The original purpose of the EB-5 law was to create investments and jobs in rural areas, as well as high unemployment areas, referred to as “Targeted Employment Areas” (“TEA”). To encourage investments in these areas, the minimum investment in a project located in a TEA was set at a discounted level of $500,000, compared to $1,000,000 for a project not located in a TEA. Developers strive to have the location of their projects qualify as a TEA because immigrants seeking the EB-5 visa strongly prefer to invest in areas where the lesser minimum investment level applies, especially if they believe the investment will result in their receipt of a visa and a return of their capital investment.

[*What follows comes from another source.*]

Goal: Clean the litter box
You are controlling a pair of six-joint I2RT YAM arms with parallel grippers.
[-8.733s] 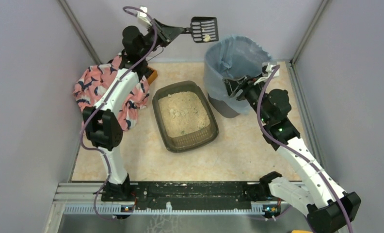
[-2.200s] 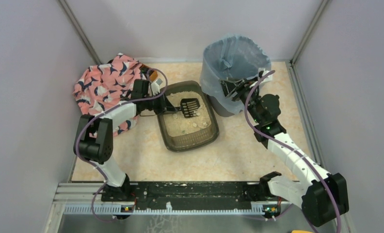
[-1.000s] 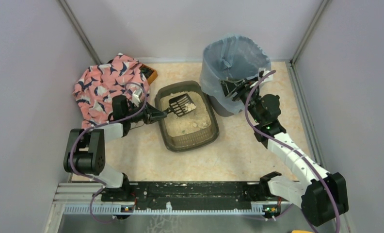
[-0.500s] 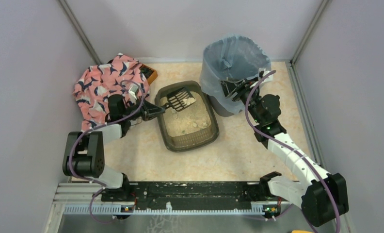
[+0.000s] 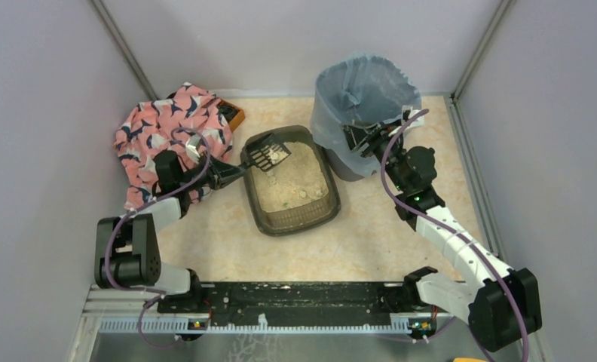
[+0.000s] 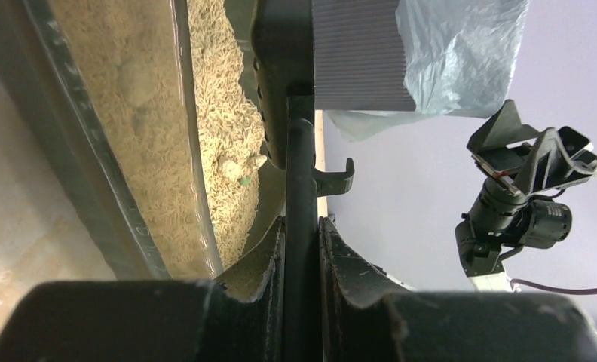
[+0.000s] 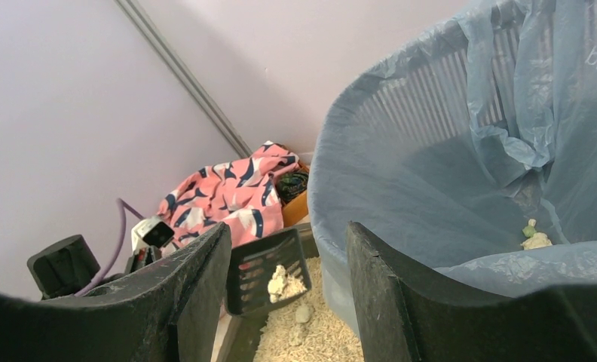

Some members of Congress and other critics had become outraged by the growing trend of projects qualifying as TEAs that are located in thriving urban areas and commanding the lion’s share of EB-5 investment dollars. With the approval delegated to individual states, each of which was authorized to set its own rules and motivated to retain economic development within its own borders, projects in even the most affluent parts of the country were able to routinely qualify for the discounted investment level by combining contiguous census tracts (starting with the project site and often extending in unnatural configurations to remote sites miles away) until the weighted average met or exceeded the high unemployment threshold required by the law. This census tract aggregation is referred to pejoratively as “gerrymandering.” Thus, gerrymandering rendered the two level investment threshold meaningless and immigrants flocked to invest in luxury projects by major developers in urban areas. (4-5)
The authors conclude,
Congress should focus more attention on visa reserves and the types of projects that merit any special visa priority. As explained in the visa reserves section of this paper, immigrant investors are likely to place increasing importance on this issue in the near future as visa waiting periods rise. A project’s qualification for visa reserves might become as important a factor in the immigrant’s investment decision as the TEA status of a particular project. (48)
This type of program rubs many people the wrong way — Green Cards for Sale! — so it is important that is designed and implemented properly. As such, the authors make some valuable suggestions as to what EB-5 2.0 should look like.